_What is required_
Your task is to copy the lines of the data below from the line holding "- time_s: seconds" through the line holding "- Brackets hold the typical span", inclusive, exactly and with nothing added.

_Source data_
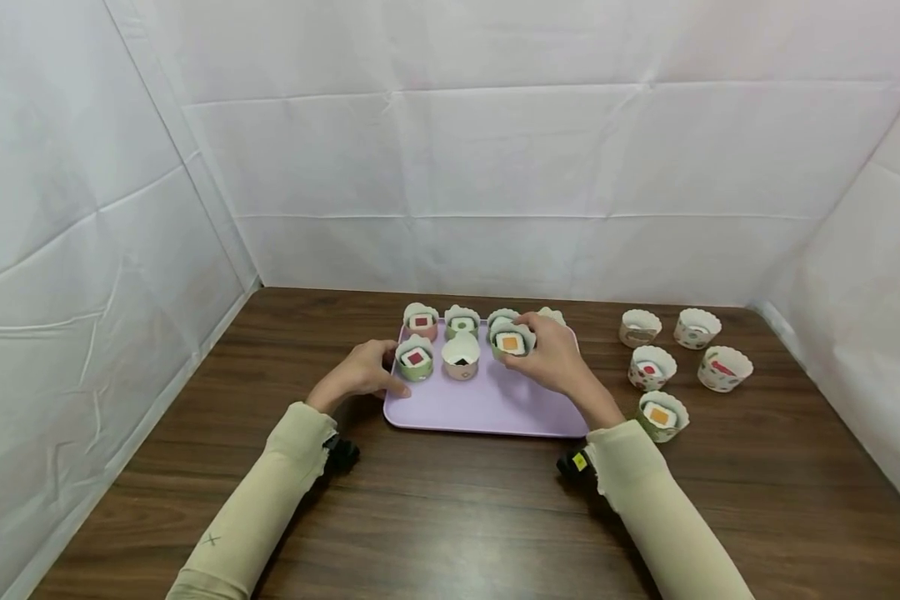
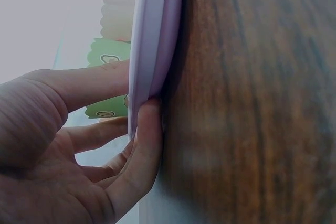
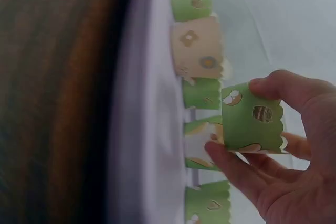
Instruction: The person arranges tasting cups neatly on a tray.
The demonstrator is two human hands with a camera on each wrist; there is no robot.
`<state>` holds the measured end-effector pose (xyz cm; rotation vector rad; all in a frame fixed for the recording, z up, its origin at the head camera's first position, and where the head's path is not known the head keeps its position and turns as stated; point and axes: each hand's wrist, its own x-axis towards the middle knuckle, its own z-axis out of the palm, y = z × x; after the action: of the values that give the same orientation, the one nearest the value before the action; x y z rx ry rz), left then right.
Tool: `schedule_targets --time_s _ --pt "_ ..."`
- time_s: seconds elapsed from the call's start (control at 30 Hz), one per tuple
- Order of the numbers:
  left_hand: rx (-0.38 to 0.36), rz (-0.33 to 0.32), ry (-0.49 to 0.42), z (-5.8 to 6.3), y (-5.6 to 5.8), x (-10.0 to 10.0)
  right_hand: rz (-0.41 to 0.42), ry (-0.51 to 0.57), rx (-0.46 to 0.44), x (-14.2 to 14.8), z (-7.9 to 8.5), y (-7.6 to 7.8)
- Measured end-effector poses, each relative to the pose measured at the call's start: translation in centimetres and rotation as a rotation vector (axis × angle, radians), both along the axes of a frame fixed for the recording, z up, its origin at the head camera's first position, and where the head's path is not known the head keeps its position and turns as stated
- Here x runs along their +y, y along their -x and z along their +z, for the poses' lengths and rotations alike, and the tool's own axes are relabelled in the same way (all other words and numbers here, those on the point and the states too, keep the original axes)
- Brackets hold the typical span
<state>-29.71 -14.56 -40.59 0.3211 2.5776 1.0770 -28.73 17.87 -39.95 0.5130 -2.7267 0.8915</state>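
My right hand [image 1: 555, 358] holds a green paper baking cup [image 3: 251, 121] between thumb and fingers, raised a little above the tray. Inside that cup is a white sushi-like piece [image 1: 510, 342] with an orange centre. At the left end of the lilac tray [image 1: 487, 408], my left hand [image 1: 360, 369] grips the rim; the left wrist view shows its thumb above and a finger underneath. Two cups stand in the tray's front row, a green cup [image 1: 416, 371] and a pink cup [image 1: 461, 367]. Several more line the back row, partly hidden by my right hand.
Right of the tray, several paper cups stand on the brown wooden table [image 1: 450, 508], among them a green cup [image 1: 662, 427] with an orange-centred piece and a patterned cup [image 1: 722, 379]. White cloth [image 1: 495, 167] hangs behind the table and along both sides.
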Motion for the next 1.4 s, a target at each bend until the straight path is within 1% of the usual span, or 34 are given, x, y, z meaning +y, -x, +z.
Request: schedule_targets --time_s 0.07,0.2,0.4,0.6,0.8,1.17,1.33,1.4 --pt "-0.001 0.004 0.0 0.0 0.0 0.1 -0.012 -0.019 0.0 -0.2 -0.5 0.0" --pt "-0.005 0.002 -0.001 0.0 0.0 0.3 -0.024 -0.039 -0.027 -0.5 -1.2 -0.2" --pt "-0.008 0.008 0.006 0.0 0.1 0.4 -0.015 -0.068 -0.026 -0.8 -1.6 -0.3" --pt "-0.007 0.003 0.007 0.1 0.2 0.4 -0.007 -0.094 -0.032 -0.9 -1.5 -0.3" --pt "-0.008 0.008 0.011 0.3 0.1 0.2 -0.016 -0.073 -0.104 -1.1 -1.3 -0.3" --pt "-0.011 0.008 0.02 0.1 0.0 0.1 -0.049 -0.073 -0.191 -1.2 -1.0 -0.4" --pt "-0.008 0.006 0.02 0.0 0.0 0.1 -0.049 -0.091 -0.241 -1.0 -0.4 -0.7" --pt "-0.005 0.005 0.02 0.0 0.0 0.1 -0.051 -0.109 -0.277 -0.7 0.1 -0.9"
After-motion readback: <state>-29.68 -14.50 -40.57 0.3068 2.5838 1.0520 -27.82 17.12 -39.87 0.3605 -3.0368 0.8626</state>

_Written reply_
- time_s: seconds elapsed from the call's start (control at 30 Hz), one per tuple
- Order of the numbers:
  left_hand: rx (-0.38 to 0.36), rz (-0.33 to 0.32), ry (-0.49 to 0.42), z (-5.8 to 6.3), y (-5.6 to 5.8), x (-10.0 to 10.0)
  right_hand: rz (-0.41 to 0.42), ry (-0.51 to 0.57), rx (-0.46 to 0.44), x (-14.2 to 14.8), z (-7.9 to 8.5), y (-7.6 to 7.8)
- Measured end-effector poses, each relative to the pose measured at the call's start: translation in centimetres and rotation as a rotation vector (axis × angle, radians), both along the axes of a frame fixed for the recording, z up, its origin at the head camera's first position, and where the head's path is not known the head keeps its position and turns as stated
- Here x runs along their +y, y along their -x and z along their +z, for the poses' lengths and rotations alike, and the tool's own axes are relabelled in the same way (all other words and numbers here, those on the point and the states too, keep the original axes)
- Brackets hold the typical span

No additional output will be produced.